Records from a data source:
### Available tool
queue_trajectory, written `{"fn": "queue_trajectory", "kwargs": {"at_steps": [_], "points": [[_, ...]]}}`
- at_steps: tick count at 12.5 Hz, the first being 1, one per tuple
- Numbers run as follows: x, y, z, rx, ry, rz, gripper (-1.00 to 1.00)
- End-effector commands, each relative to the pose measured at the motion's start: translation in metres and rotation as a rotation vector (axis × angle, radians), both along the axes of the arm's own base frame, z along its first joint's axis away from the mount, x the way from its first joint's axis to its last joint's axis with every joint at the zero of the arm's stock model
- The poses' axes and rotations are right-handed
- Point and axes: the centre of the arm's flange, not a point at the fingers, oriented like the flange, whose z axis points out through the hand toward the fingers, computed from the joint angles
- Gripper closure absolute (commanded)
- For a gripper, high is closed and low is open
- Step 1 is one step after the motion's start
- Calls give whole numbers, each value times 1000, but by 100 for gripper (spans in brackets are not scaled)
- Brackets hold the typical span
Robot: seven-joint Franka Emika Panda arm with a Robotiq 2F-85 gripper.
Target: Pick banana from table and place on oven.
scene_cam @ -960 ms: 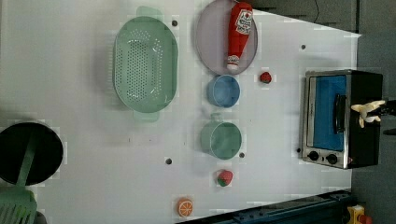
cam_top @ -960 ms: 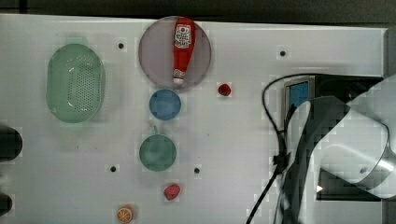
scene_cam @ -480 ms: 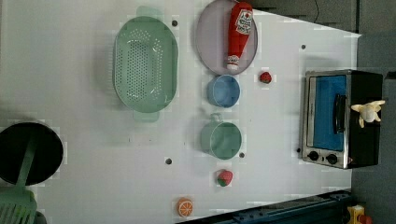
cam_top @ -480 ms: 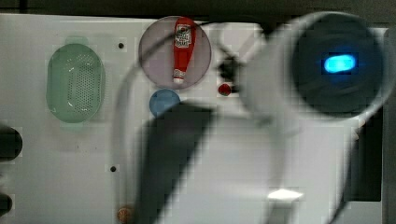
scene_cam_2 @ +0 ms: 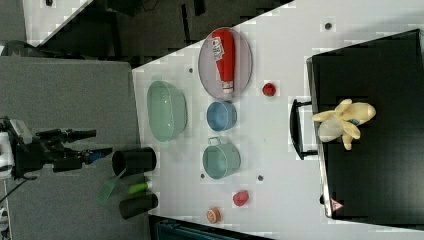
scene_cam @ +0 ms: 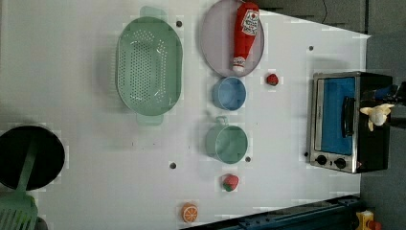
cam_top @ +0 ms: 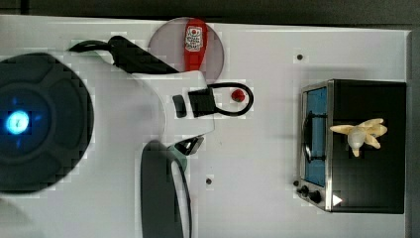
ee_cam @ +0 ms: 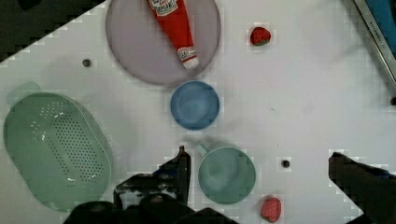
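My gripper (ee_cam: 257,182) hangs with jaws wide apart and empty over the green mug (ee_cam: 226,174), since the banana bunch (cam_top: 360,134) already lies on the toaster oven's (cam_top: 369,183) black top, well apart across the table (cam_top: 257,208).
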Motion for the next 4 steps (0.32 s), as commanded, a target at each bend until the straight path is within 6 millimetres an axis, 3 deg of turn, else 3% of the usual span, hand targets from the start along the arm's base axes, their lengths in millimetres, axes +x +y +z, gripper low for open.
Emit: {"fn": "queue_trajectory", "kwargs": {"at_steps": [1, 4], "points": [[16, -96, -23, 8, 54, -258, -100], [18, -96, -26, 7, 60, -258, -100]]}}
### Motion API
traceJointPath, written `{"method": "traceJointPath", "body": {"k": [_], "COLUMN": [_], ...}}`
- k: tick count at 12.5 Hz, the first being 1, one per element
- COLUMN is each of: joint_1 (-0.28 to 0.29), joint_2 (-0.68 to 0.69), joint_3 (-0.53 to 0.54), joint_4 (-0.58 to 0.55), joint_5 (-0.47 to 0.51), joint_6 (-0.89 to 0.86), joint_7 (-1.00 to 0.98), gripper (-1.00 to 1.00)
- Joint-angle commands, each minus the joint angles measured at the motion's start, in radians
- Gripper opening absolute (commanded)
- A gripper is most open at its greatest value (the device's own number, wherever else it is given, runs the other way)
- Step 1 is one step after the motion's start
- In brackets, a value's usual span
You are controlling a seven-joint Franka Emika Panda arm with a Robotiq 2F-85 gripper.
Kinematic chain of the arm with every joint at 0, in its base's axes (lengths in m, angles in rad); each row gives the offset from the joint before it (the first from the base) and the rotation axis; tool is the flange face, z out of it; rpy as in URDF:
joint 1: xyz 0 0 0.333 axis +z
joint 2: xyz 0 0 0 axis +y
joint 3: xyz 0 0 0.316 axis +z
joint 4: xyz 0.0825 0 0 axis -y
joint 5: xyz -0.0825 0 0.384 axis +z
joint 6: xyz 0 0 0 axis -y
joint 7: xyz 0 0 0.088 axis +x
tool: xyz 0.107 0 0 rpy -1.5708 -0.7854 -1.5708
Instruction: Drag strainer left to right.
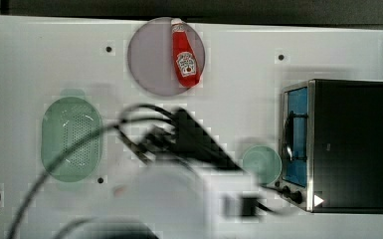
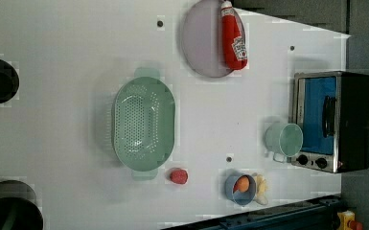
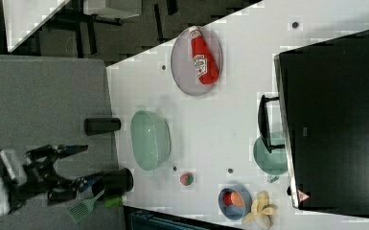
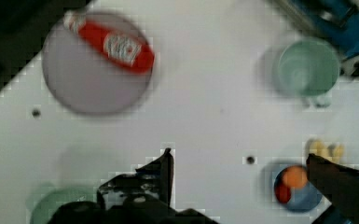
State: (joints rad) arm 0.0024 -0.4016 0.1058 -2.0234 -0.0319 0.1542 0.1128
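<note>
Mint-green plastic, the strainer [image 2: 144,125] sits on the white table [image 2: 76,72] toward the left view's left, well apart from the toaster oven [image 2: 333,120] and mug [image 2: 283,140]. Spread wide, the claw [image 4: 238,163] grasps nothing, hanging above the tabletop.

White tabletop [image 2: 76,38] with small dark holes, grey floor [image 3: 43,91], evenly lit
</note>
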Motion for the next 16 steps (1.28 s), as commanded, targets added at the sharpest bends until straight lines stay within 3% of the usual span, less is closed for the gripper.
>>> {"method": "traceJointPath", "body": {"k": [1,8,13,16], "joint_1": [0.044,0.051,0.065,0.078], "joint_2": [0.109,0.446,0.663,0.772], "joint_3": [0.166,0.44,0.46,0.441], "joint_4": [-0.044,-0.076,-0.165,-0.178], "joint_5": [0.009,0.008,0.003,-0.018], "joint_6": [0.013,0.347,0.663,0.817], "joint_7": [0.292,0.904,1.17,1.214], "gripper": [1.0,1.0,1.0,1.0]}}
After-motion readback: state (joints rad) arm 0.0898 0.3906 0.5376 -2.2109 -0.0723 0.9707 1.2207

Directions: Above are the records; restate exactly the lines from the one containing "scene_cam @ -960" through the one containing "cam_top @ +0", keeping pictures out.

Result of the exercise:
scene_cam @ -960 ms: 
cam_top @ -960 ms: 
scene_cam @ -480 ms: 
cam_top @ -480 ms: 
scene_cam_2 @ +0 ms: 
scene_cam @ +0 ms: 
cam_top @ +0 ms: 

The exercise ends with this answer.